═══ THE DATA

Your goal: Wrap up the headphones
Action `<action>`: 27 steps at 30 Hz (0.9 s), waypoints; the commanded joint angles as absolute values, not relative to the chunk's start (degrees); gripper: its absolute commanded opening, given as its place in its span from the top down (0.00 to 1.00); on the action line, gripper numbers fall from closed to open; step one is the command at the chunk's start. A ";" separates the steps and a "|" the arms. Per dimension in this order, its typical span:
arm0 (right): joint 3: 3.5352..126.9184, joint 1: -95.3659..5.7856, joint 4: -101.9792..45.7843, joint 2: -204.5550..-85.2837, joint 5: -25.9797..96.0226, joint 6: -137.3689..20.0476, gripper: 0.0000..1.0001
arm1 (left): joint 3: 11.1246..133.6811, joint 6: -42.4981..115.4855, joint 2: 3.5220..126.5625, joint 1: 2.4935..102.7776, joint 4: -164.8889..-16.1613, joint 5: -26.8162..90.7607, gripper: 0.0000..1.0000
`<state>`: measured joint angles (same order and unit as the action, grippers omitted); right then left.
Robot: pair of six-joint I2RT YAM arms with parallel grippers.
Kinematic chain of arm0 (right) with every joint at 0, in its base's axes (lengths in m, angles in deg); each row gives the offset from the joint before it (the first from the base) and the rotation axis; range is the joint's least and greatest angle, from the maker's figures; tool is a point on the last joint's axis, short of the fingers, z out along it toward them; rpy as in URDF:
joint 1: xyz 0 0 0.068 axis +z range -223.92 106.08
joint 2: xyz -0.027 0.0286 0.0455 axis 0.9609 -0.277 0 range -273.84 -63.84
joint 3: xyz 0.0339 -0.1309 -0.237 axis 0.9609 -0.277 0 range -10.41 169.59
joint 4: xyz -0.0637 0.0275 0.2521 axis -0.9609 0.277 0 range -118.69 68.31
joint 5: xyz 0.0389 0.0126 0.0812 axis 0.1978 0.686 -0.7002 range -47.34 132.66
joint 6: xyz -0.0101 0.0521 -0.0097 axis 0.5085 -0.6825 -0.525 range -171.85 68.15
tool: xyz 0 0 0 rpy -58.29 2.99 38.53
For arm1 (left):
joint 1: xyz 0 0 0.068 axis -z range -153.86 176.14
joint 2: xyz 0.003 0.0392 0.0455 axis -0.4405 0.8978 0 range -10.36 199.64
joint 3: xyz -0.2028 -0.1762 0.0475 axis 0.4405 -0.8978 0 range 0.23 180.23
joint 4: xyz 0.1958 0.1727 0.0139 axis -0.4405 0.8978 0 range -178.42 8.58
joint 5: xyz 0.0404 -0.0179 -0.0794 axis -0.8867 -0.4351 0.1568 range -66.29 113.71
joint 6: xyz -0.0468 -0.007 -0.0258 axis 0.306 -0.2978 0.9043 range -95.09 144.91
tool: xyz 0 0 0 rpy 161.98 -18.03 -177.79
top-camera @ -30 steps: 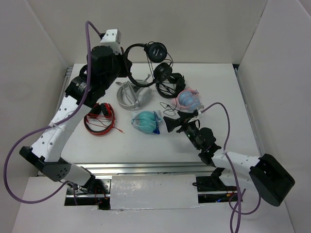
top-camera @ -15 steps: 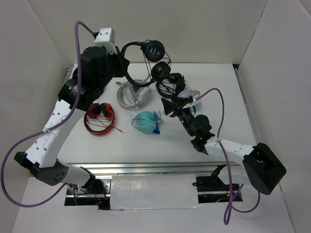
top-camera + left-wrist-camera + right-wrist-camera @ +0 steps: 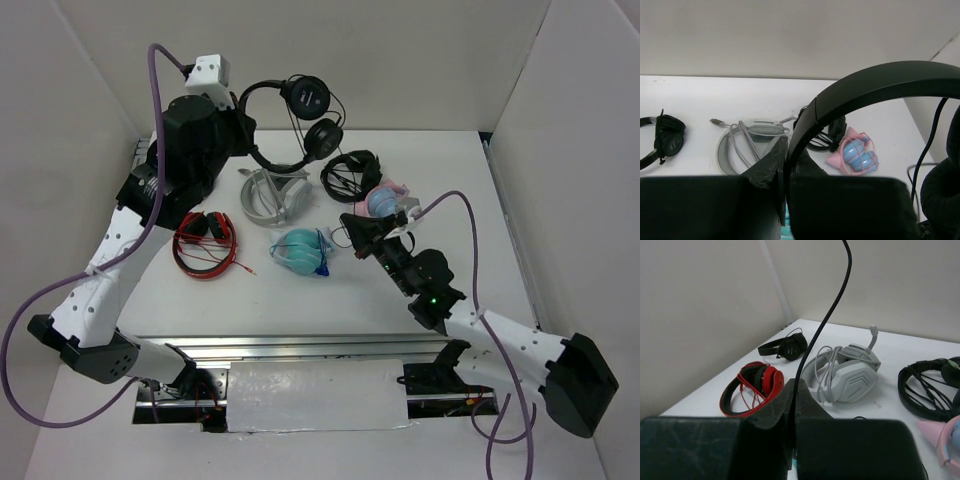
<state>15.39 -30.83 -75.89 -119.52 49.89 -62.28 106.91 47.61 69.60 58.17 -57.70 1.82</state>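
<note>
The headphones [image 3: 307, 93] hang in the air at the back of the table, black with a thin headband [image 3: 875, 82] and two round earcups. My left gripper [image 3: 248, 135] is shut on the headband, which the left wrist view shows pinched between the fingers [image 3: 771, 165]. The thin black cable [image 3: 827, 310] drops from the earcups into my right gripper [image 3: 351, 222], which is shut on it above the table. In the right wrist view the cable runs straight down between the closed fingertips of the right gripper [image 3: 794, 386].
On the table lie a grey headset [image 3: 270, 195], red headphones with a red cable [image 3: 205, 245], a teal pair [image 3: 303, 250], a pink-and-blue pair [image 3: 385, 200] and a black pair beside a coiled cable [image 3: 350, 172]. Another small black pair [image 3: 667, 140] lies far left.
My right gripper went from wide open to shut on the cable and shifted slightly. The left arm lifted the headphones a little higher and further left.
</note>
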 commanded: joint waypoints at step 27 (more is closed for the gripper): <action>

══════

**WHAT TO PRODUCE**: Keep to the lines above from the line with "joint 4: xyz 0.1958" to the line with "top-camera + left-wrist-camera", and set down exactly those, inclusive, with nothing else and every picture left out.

**OUTPUT FOR THIS EXERCISE**:
joint 4: xyz 0.1958 0.1727 0.0139 axis -0.4405 0.8978 0 range -178.42 8.58
joint 5: xyz 0.0404 -0.0179 -0.0794 axis -0.8867 -0.4351 0.1568 range -66.29 113.71
joint 6: xyz -0.0468 -0.007 -0.0258 axis 0.306 -0.2978 0.9043 range -95.09 144.91
tool: xyz 0 0 0 rpy 161.98 -18.03 -177.79
top-camera @ -30 steps: 
top-camera @ -15 steps: 
top-camera + left-wrist-camera + right-wrist-camera @ +0 steps: 

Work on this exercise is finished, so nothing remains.